TASK DIRECTIONS: Exclude the pictures, then repeat the remaining data exactly.
━━━━━━━━━━━━━━━━
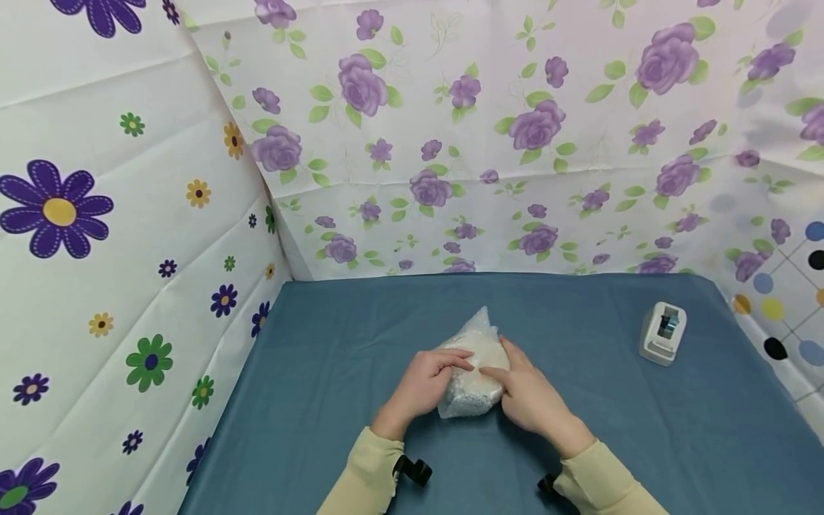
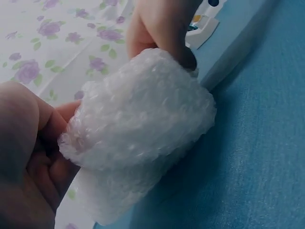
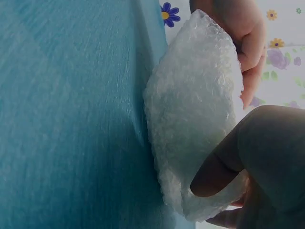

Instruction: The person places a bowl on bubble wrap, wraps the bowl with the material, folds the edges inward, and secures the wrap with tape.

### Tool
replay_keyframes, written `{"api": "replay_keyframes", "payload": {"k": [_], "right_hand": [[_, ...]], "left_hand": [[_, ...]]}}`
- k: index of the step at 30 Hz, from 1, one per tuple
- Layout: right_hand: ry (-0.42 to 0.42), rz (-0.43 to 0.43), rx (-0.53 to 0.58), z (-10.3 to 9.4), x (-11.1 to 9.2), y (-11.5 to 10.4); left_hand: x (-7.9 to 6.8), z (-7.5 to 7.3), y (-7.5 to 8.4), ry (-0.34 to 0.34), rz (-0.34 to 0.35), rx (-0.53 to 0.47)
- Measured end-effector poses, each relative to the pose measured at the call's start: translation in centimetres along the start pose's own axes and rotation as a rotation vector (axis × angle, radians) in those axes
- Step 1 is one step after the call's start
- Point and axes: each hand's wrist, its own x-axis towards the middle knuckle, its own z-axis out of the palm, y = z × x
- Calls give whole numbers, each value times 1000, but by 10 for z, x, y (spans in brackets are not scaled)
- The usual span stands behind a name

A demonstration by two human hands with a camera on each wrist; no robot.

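Observation:
A lumpy bundle of clear bubble wrap sits on the blue cloth in front of me; whatever it encloses is hidden by the white layers. From the left, my left hand holds its edge, fingers curled over the top of the wrap. My right hand grips the opposite side, its thumb laid on the near face and the other fingers reaching behind. In the right wrist view that thumb presses into the bubble wrap. The left wrist view shows the folded wrap between both hands.
A white tape dispenser stands at the right on the blue cloth. Flowered sheets hang behind and to the left, with a dotted one at the right. Black straps circle both wrists.

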Motion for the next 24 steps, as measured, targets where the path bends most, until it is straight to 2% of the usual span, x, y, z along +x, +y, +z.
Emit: {"api": "replay_keyframes", "payload": {"k": [4, 8, 12, 19, 24], "right_hand": [[33, -32, 18, -1, -1, 3], [77, -61, 33, -1, -3, 8], [108, -81, 39, -1, -7, 12], [142, -109, 32, -6, -14, 16], [193, -130, 33, -10, -17, 17]], "left_hand": [[-1, 1, 4, -35, 58, 134], [-3, 2, 6, -68, 69, 232], [-3, 3, 4, -83, 60, 257], [-3, 4, -3, -126, 167, 302], [-3, 4, -3, -143, 174, 323]]}}
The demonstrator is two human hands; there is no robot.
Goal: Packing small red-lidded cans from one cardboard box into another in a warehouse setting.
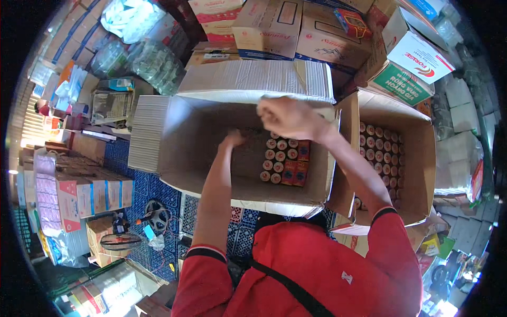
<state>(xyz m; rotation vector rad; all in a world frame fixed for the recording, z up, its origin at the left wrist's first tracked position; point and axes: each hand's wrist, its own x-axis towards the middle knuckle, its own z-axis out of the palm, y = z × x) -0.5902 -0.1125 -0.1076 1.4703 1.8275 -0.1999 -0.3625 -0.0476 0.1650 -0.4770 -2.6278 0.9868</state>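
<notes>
A large open cardboard box [194,170] stands before me with its flaps spread. My left hand [235,138] is down inside it, left of the goods; blur hides its fingers. Over the box's far right part is my right hand [287,117], curled and motion-blurred, so I cannot tell whether it grips anything. Below that hand, round-topped containers [270,154] stand in rows on the box floor. Small red cartons [295,173] sit against them on the right. To the right, a second open cardboard box [422,158] holds many similar round-topped containers [378,155].
Closed cardboard cartons [267,29] are stacked beyond the box. A white carton [420,49] rests on a green one [402,82] at far right. On the left are wrapped plastic goods [156,65], a carton stack [97,196] and a fan [121,241] on the blue patterned floor [138,186].
</notes>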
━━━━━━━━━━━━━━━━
PROBLEM SOLUTION:
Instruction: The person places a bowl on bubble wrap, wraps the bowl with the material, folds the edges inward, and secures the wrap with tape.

### Tool
replay_keyframes, written `{"api": "replay_keyframes", "payload": {"k": [_], "right_hand": [[_, ...]], "left_hand": [[_, ...]]}}`
- k: index of the step at 30 Hz, from 1, one per tuple
- Layout: right_hand: ry (-0.42 to 0.42), rz (-0.43 to 0.43), rx (-0.53 to 0.58), z (-10.3 to 9.4), x (-11.1 to 9.2), y (-11.5 to 10.4); left_hand: x (-7.9 to 6.8), z (-7.5 to 7.3), y (-7.5 to 8.4), ry (-0.34 to 0.34), rz (-0.34 to 0.35), rx (-0.53 to 0.47)
- Measured end-effector poses, each relative to the pose measured at the call's start: translation in centimetres along the start pose's own axes and rotation as a rotation vector (axis × angle, radians) in those axes
- Step 1 is one step after the call's start
- Point and axes: each hand's wrist, its own x-axis towards the middle knuckle, its own z-axis out of the palm, y = z × x
- Calls give whole numbers, each value times 1000, but by 10 for z, x, y (spans in brackets are not scaled)
- The usual span stands behind a name

A demonstration by two human hands with a camera on each wrist; no robot.

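Observation:
A lumpy bundle of clear bubble wrap sits on the blue cloth in front of me; whatever it encloses is hidden by the white layers. From the left, my left hand holds its edge, fingers curled over the top of the wrap. My right hand grips the opposite side, its thumb laid on the near face and the other fingers reaching behind. In the right wrist view that thumb presses into the bubble wrap. The left wrist view shows the folded wrap between both hands.
A white tape dispenser stands at the right on the blue cloth. Flowered sheets hang behind and to the left, with a dotted one at the right. Black straps circle both wrists.
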
Motion for the next 24 steps, as measured, targets where the path bends most, until it is straight to 2% of the usual span, x, y, z along +x, +y, +z.
Emit: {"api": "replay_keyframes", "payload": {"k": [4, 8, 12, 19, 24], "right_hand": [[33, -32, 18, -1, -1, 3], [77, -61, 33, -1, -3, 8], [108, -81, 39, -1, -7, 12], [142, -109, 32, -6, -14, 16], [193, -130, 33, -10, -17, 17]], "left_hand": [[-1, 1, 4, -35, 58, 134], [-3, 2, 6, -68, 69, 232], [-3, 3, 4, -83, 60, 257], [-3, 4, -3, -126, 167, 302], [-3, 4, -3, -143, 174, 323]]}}
The demonstrator is two human hands; there is no robot.
Goal: Packing small red-lidded cans from one cardboard box into another in a warehouse setting.
<state>(xyz m; rotation vector rad; all in a world frame fixed for the recording, z up, its origin at the left wrist's first tracked position; point and axes: each hand's wrist, its own x-axis towards the middle knuckle, its own z-axis out of the palm, y = z × x) -0.5902 -0.1125 -0.1076 1.4703 1.8275 -0.1999 -0.3625 -0.0476 0.1650 -0.4770 -2.6278 0.9868</state>
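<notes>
A large open cardboard box [194,170] stands before me with its flaps spread. My left hand [235,138] is down inside it, left of the goods; blur hides its fingers. Over the box's far right part is my right hand [287,117], curled and motion-blurred, so I cannot tell whether it grips anything. Below that hand, round-topped containers [270,154] stand in rows on the box floor. Small red cartons [295,173] sit against them on the right. To the right, a second open cardboard box [422,158] holds many similar round-topped containers [378,155].
Closed cardboard cartons [267,29] are stacked beyond the box. A white carton [420,49] rests on a green one [402,82] at far right. On the left are wrapped plastic goods [156,65], a carton stack [97,196] and a fan [121,241] on the blue patterned floor [138,186].
</notes>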

Nothing more remains to be done for this exercise.